That’s what I’m saying. It’s getting to the point where they’re starting to really hurt the passing game, and that’s where you’re getting into a problem. Again, it’s Game 8, so what’s the answer? I don’t know. I really don’t. That’s a problem. It’s kind of the same thing with the defense. I would love to sit here and tell you, go put Stewart Reese in there, or Gouraige or whatever, but apparently it’s not. Apparently they’re not comfortable with Tarquin to play, or he would be playing.

Nick:                         That’s the only thing. Listen, I agree. I’m sitting here agreeing with everyone on our message board and agreeing with the fanbase. I think Jean Delance needs to be benched. I just don’t know how you shake those things up. I don’t think you’re going to put Josh Braun, who I think played really well yesterday when he was in, at right guard. I think Ethan White has played really well at guard. I don’t think you’re going to put one of those guys at tackle. Ethan White’s not a tackle. Maybe Josh Braun can develop into a tackle at some point. It’s not that I don’t think, you’re not putting a true freshman at right tackle and a redshirt freshman at guard next to each other. You’re not doing it. I don’t think you’re going to get much better with Richard Gouraige at right tackle than what you’re getting right now from Jean Delance.

That’s why I say, yes, I agree that there needs to be a change at right tackle. I don’t know how you make that work. But I don’t get paid $6 million to figure out how to make it work. I do agree. I agree with the fans. It’s time to make a change at right tackle. I just don’t know how to make that work and move those pieces around and make it work.

Andrew:                 The thing is, I think what’s unfortunate about it is it’s just not a one-man fix. Like I said, I think Gouraige is starting to play really bad. I think Stewart Reese played his worst game. Now, maybe he’s still injured. I don’t know. We were told he was good. We were told he could even have played last week, but they just held him out because it was Vandy. I don’t know. I’m like you. I don’t know the answer, because there’s got to be something, or you’re going to be in trouble. That’s going to show its ugly head here very soon. Very soon.

Nick:                         December 19th it’ll show.

Andrew:                 Yeah. I think that’s where you’re going to get hurt. We keep talking about the running game, and that’s kind of where the running game goes. If you can’t pass block, you certainly can’t run block.

Nick:                         Yeah.

Andrew:                 I don’t know. Running game was okay at times yesterday. Had 104 yards. Dameon had 67. Nay’Quan had the fumble. It was one of those that it was an effort fumble. I don’t necessarily get onto him too much for not getting down. He was trying to get some extra yards, because once again he had nowhere to run, but at those times you have to know, I’m not going to go nowhere. Here comes the whole crew of Kentucky guys. Let me just get down. Because that’s what happened, they stood him up. Other guys came, stripped the ball from him.

Nick:                         Here’s another one, just to talk about stuff, because it’s something I see from fans. You’re talking about the running game, which is why it came into my mind. The play calling. Do you think it gets too conservative at the end of games?
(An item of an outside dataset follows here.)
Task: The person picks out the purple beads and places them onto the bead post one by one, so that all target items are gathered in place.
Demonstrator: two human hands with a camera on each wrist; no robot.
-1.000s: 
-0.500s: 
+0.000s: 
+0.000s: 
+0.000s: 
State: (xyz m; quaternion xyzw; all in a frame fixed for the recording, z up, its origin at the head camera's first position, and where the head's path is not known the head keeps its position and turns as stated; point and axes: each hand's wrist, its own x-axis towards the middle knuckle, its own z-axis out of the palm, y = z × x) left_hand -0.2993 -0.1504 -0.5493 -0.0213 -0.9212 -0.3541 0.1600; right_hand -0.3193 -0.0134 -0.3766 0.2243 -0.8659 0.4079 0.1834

Florida’s up 34-10, and fans are thinking, you’ve got a guy who’s in the Heisman race, why are we running the football? Why aren’t you padding his stats and this and that? Do you think Dan just sits on leads?

Andrew:                 Yeah.

Nick:                         Just take it home. Just get it home. Put the car in neutral, and let it roll down the hill.

Andrew:                 Yeah. I do. He’s kind of basically said he doesn’t care about the stats, and it’s kind of showing, per se. Then I say that, and then he was throwing the ball with Emory at the end of the game. I was like, wow, this is cool.

Nick:                         Yeah.

Andrew:                 Let Emory throw the ball. I was all for that. Yeah, I do. I think that at times he does get too conservative. It’s frustrating. For instance, the second, I think it was the second McPherson field goal. He went to the running game, and it was like, just throw the ball. It’s okay. Throw the ball. I think he ran the ball three times there on that possession. Then he had Kyle Trask running quarterback power, and I’m like, just let him throw the ball. You were at a situation where, yes, the game was out of hand, but whether you believe it or not, 300 and four touchdowns look better than 256 and three touchdowns. It just kind of is what it is.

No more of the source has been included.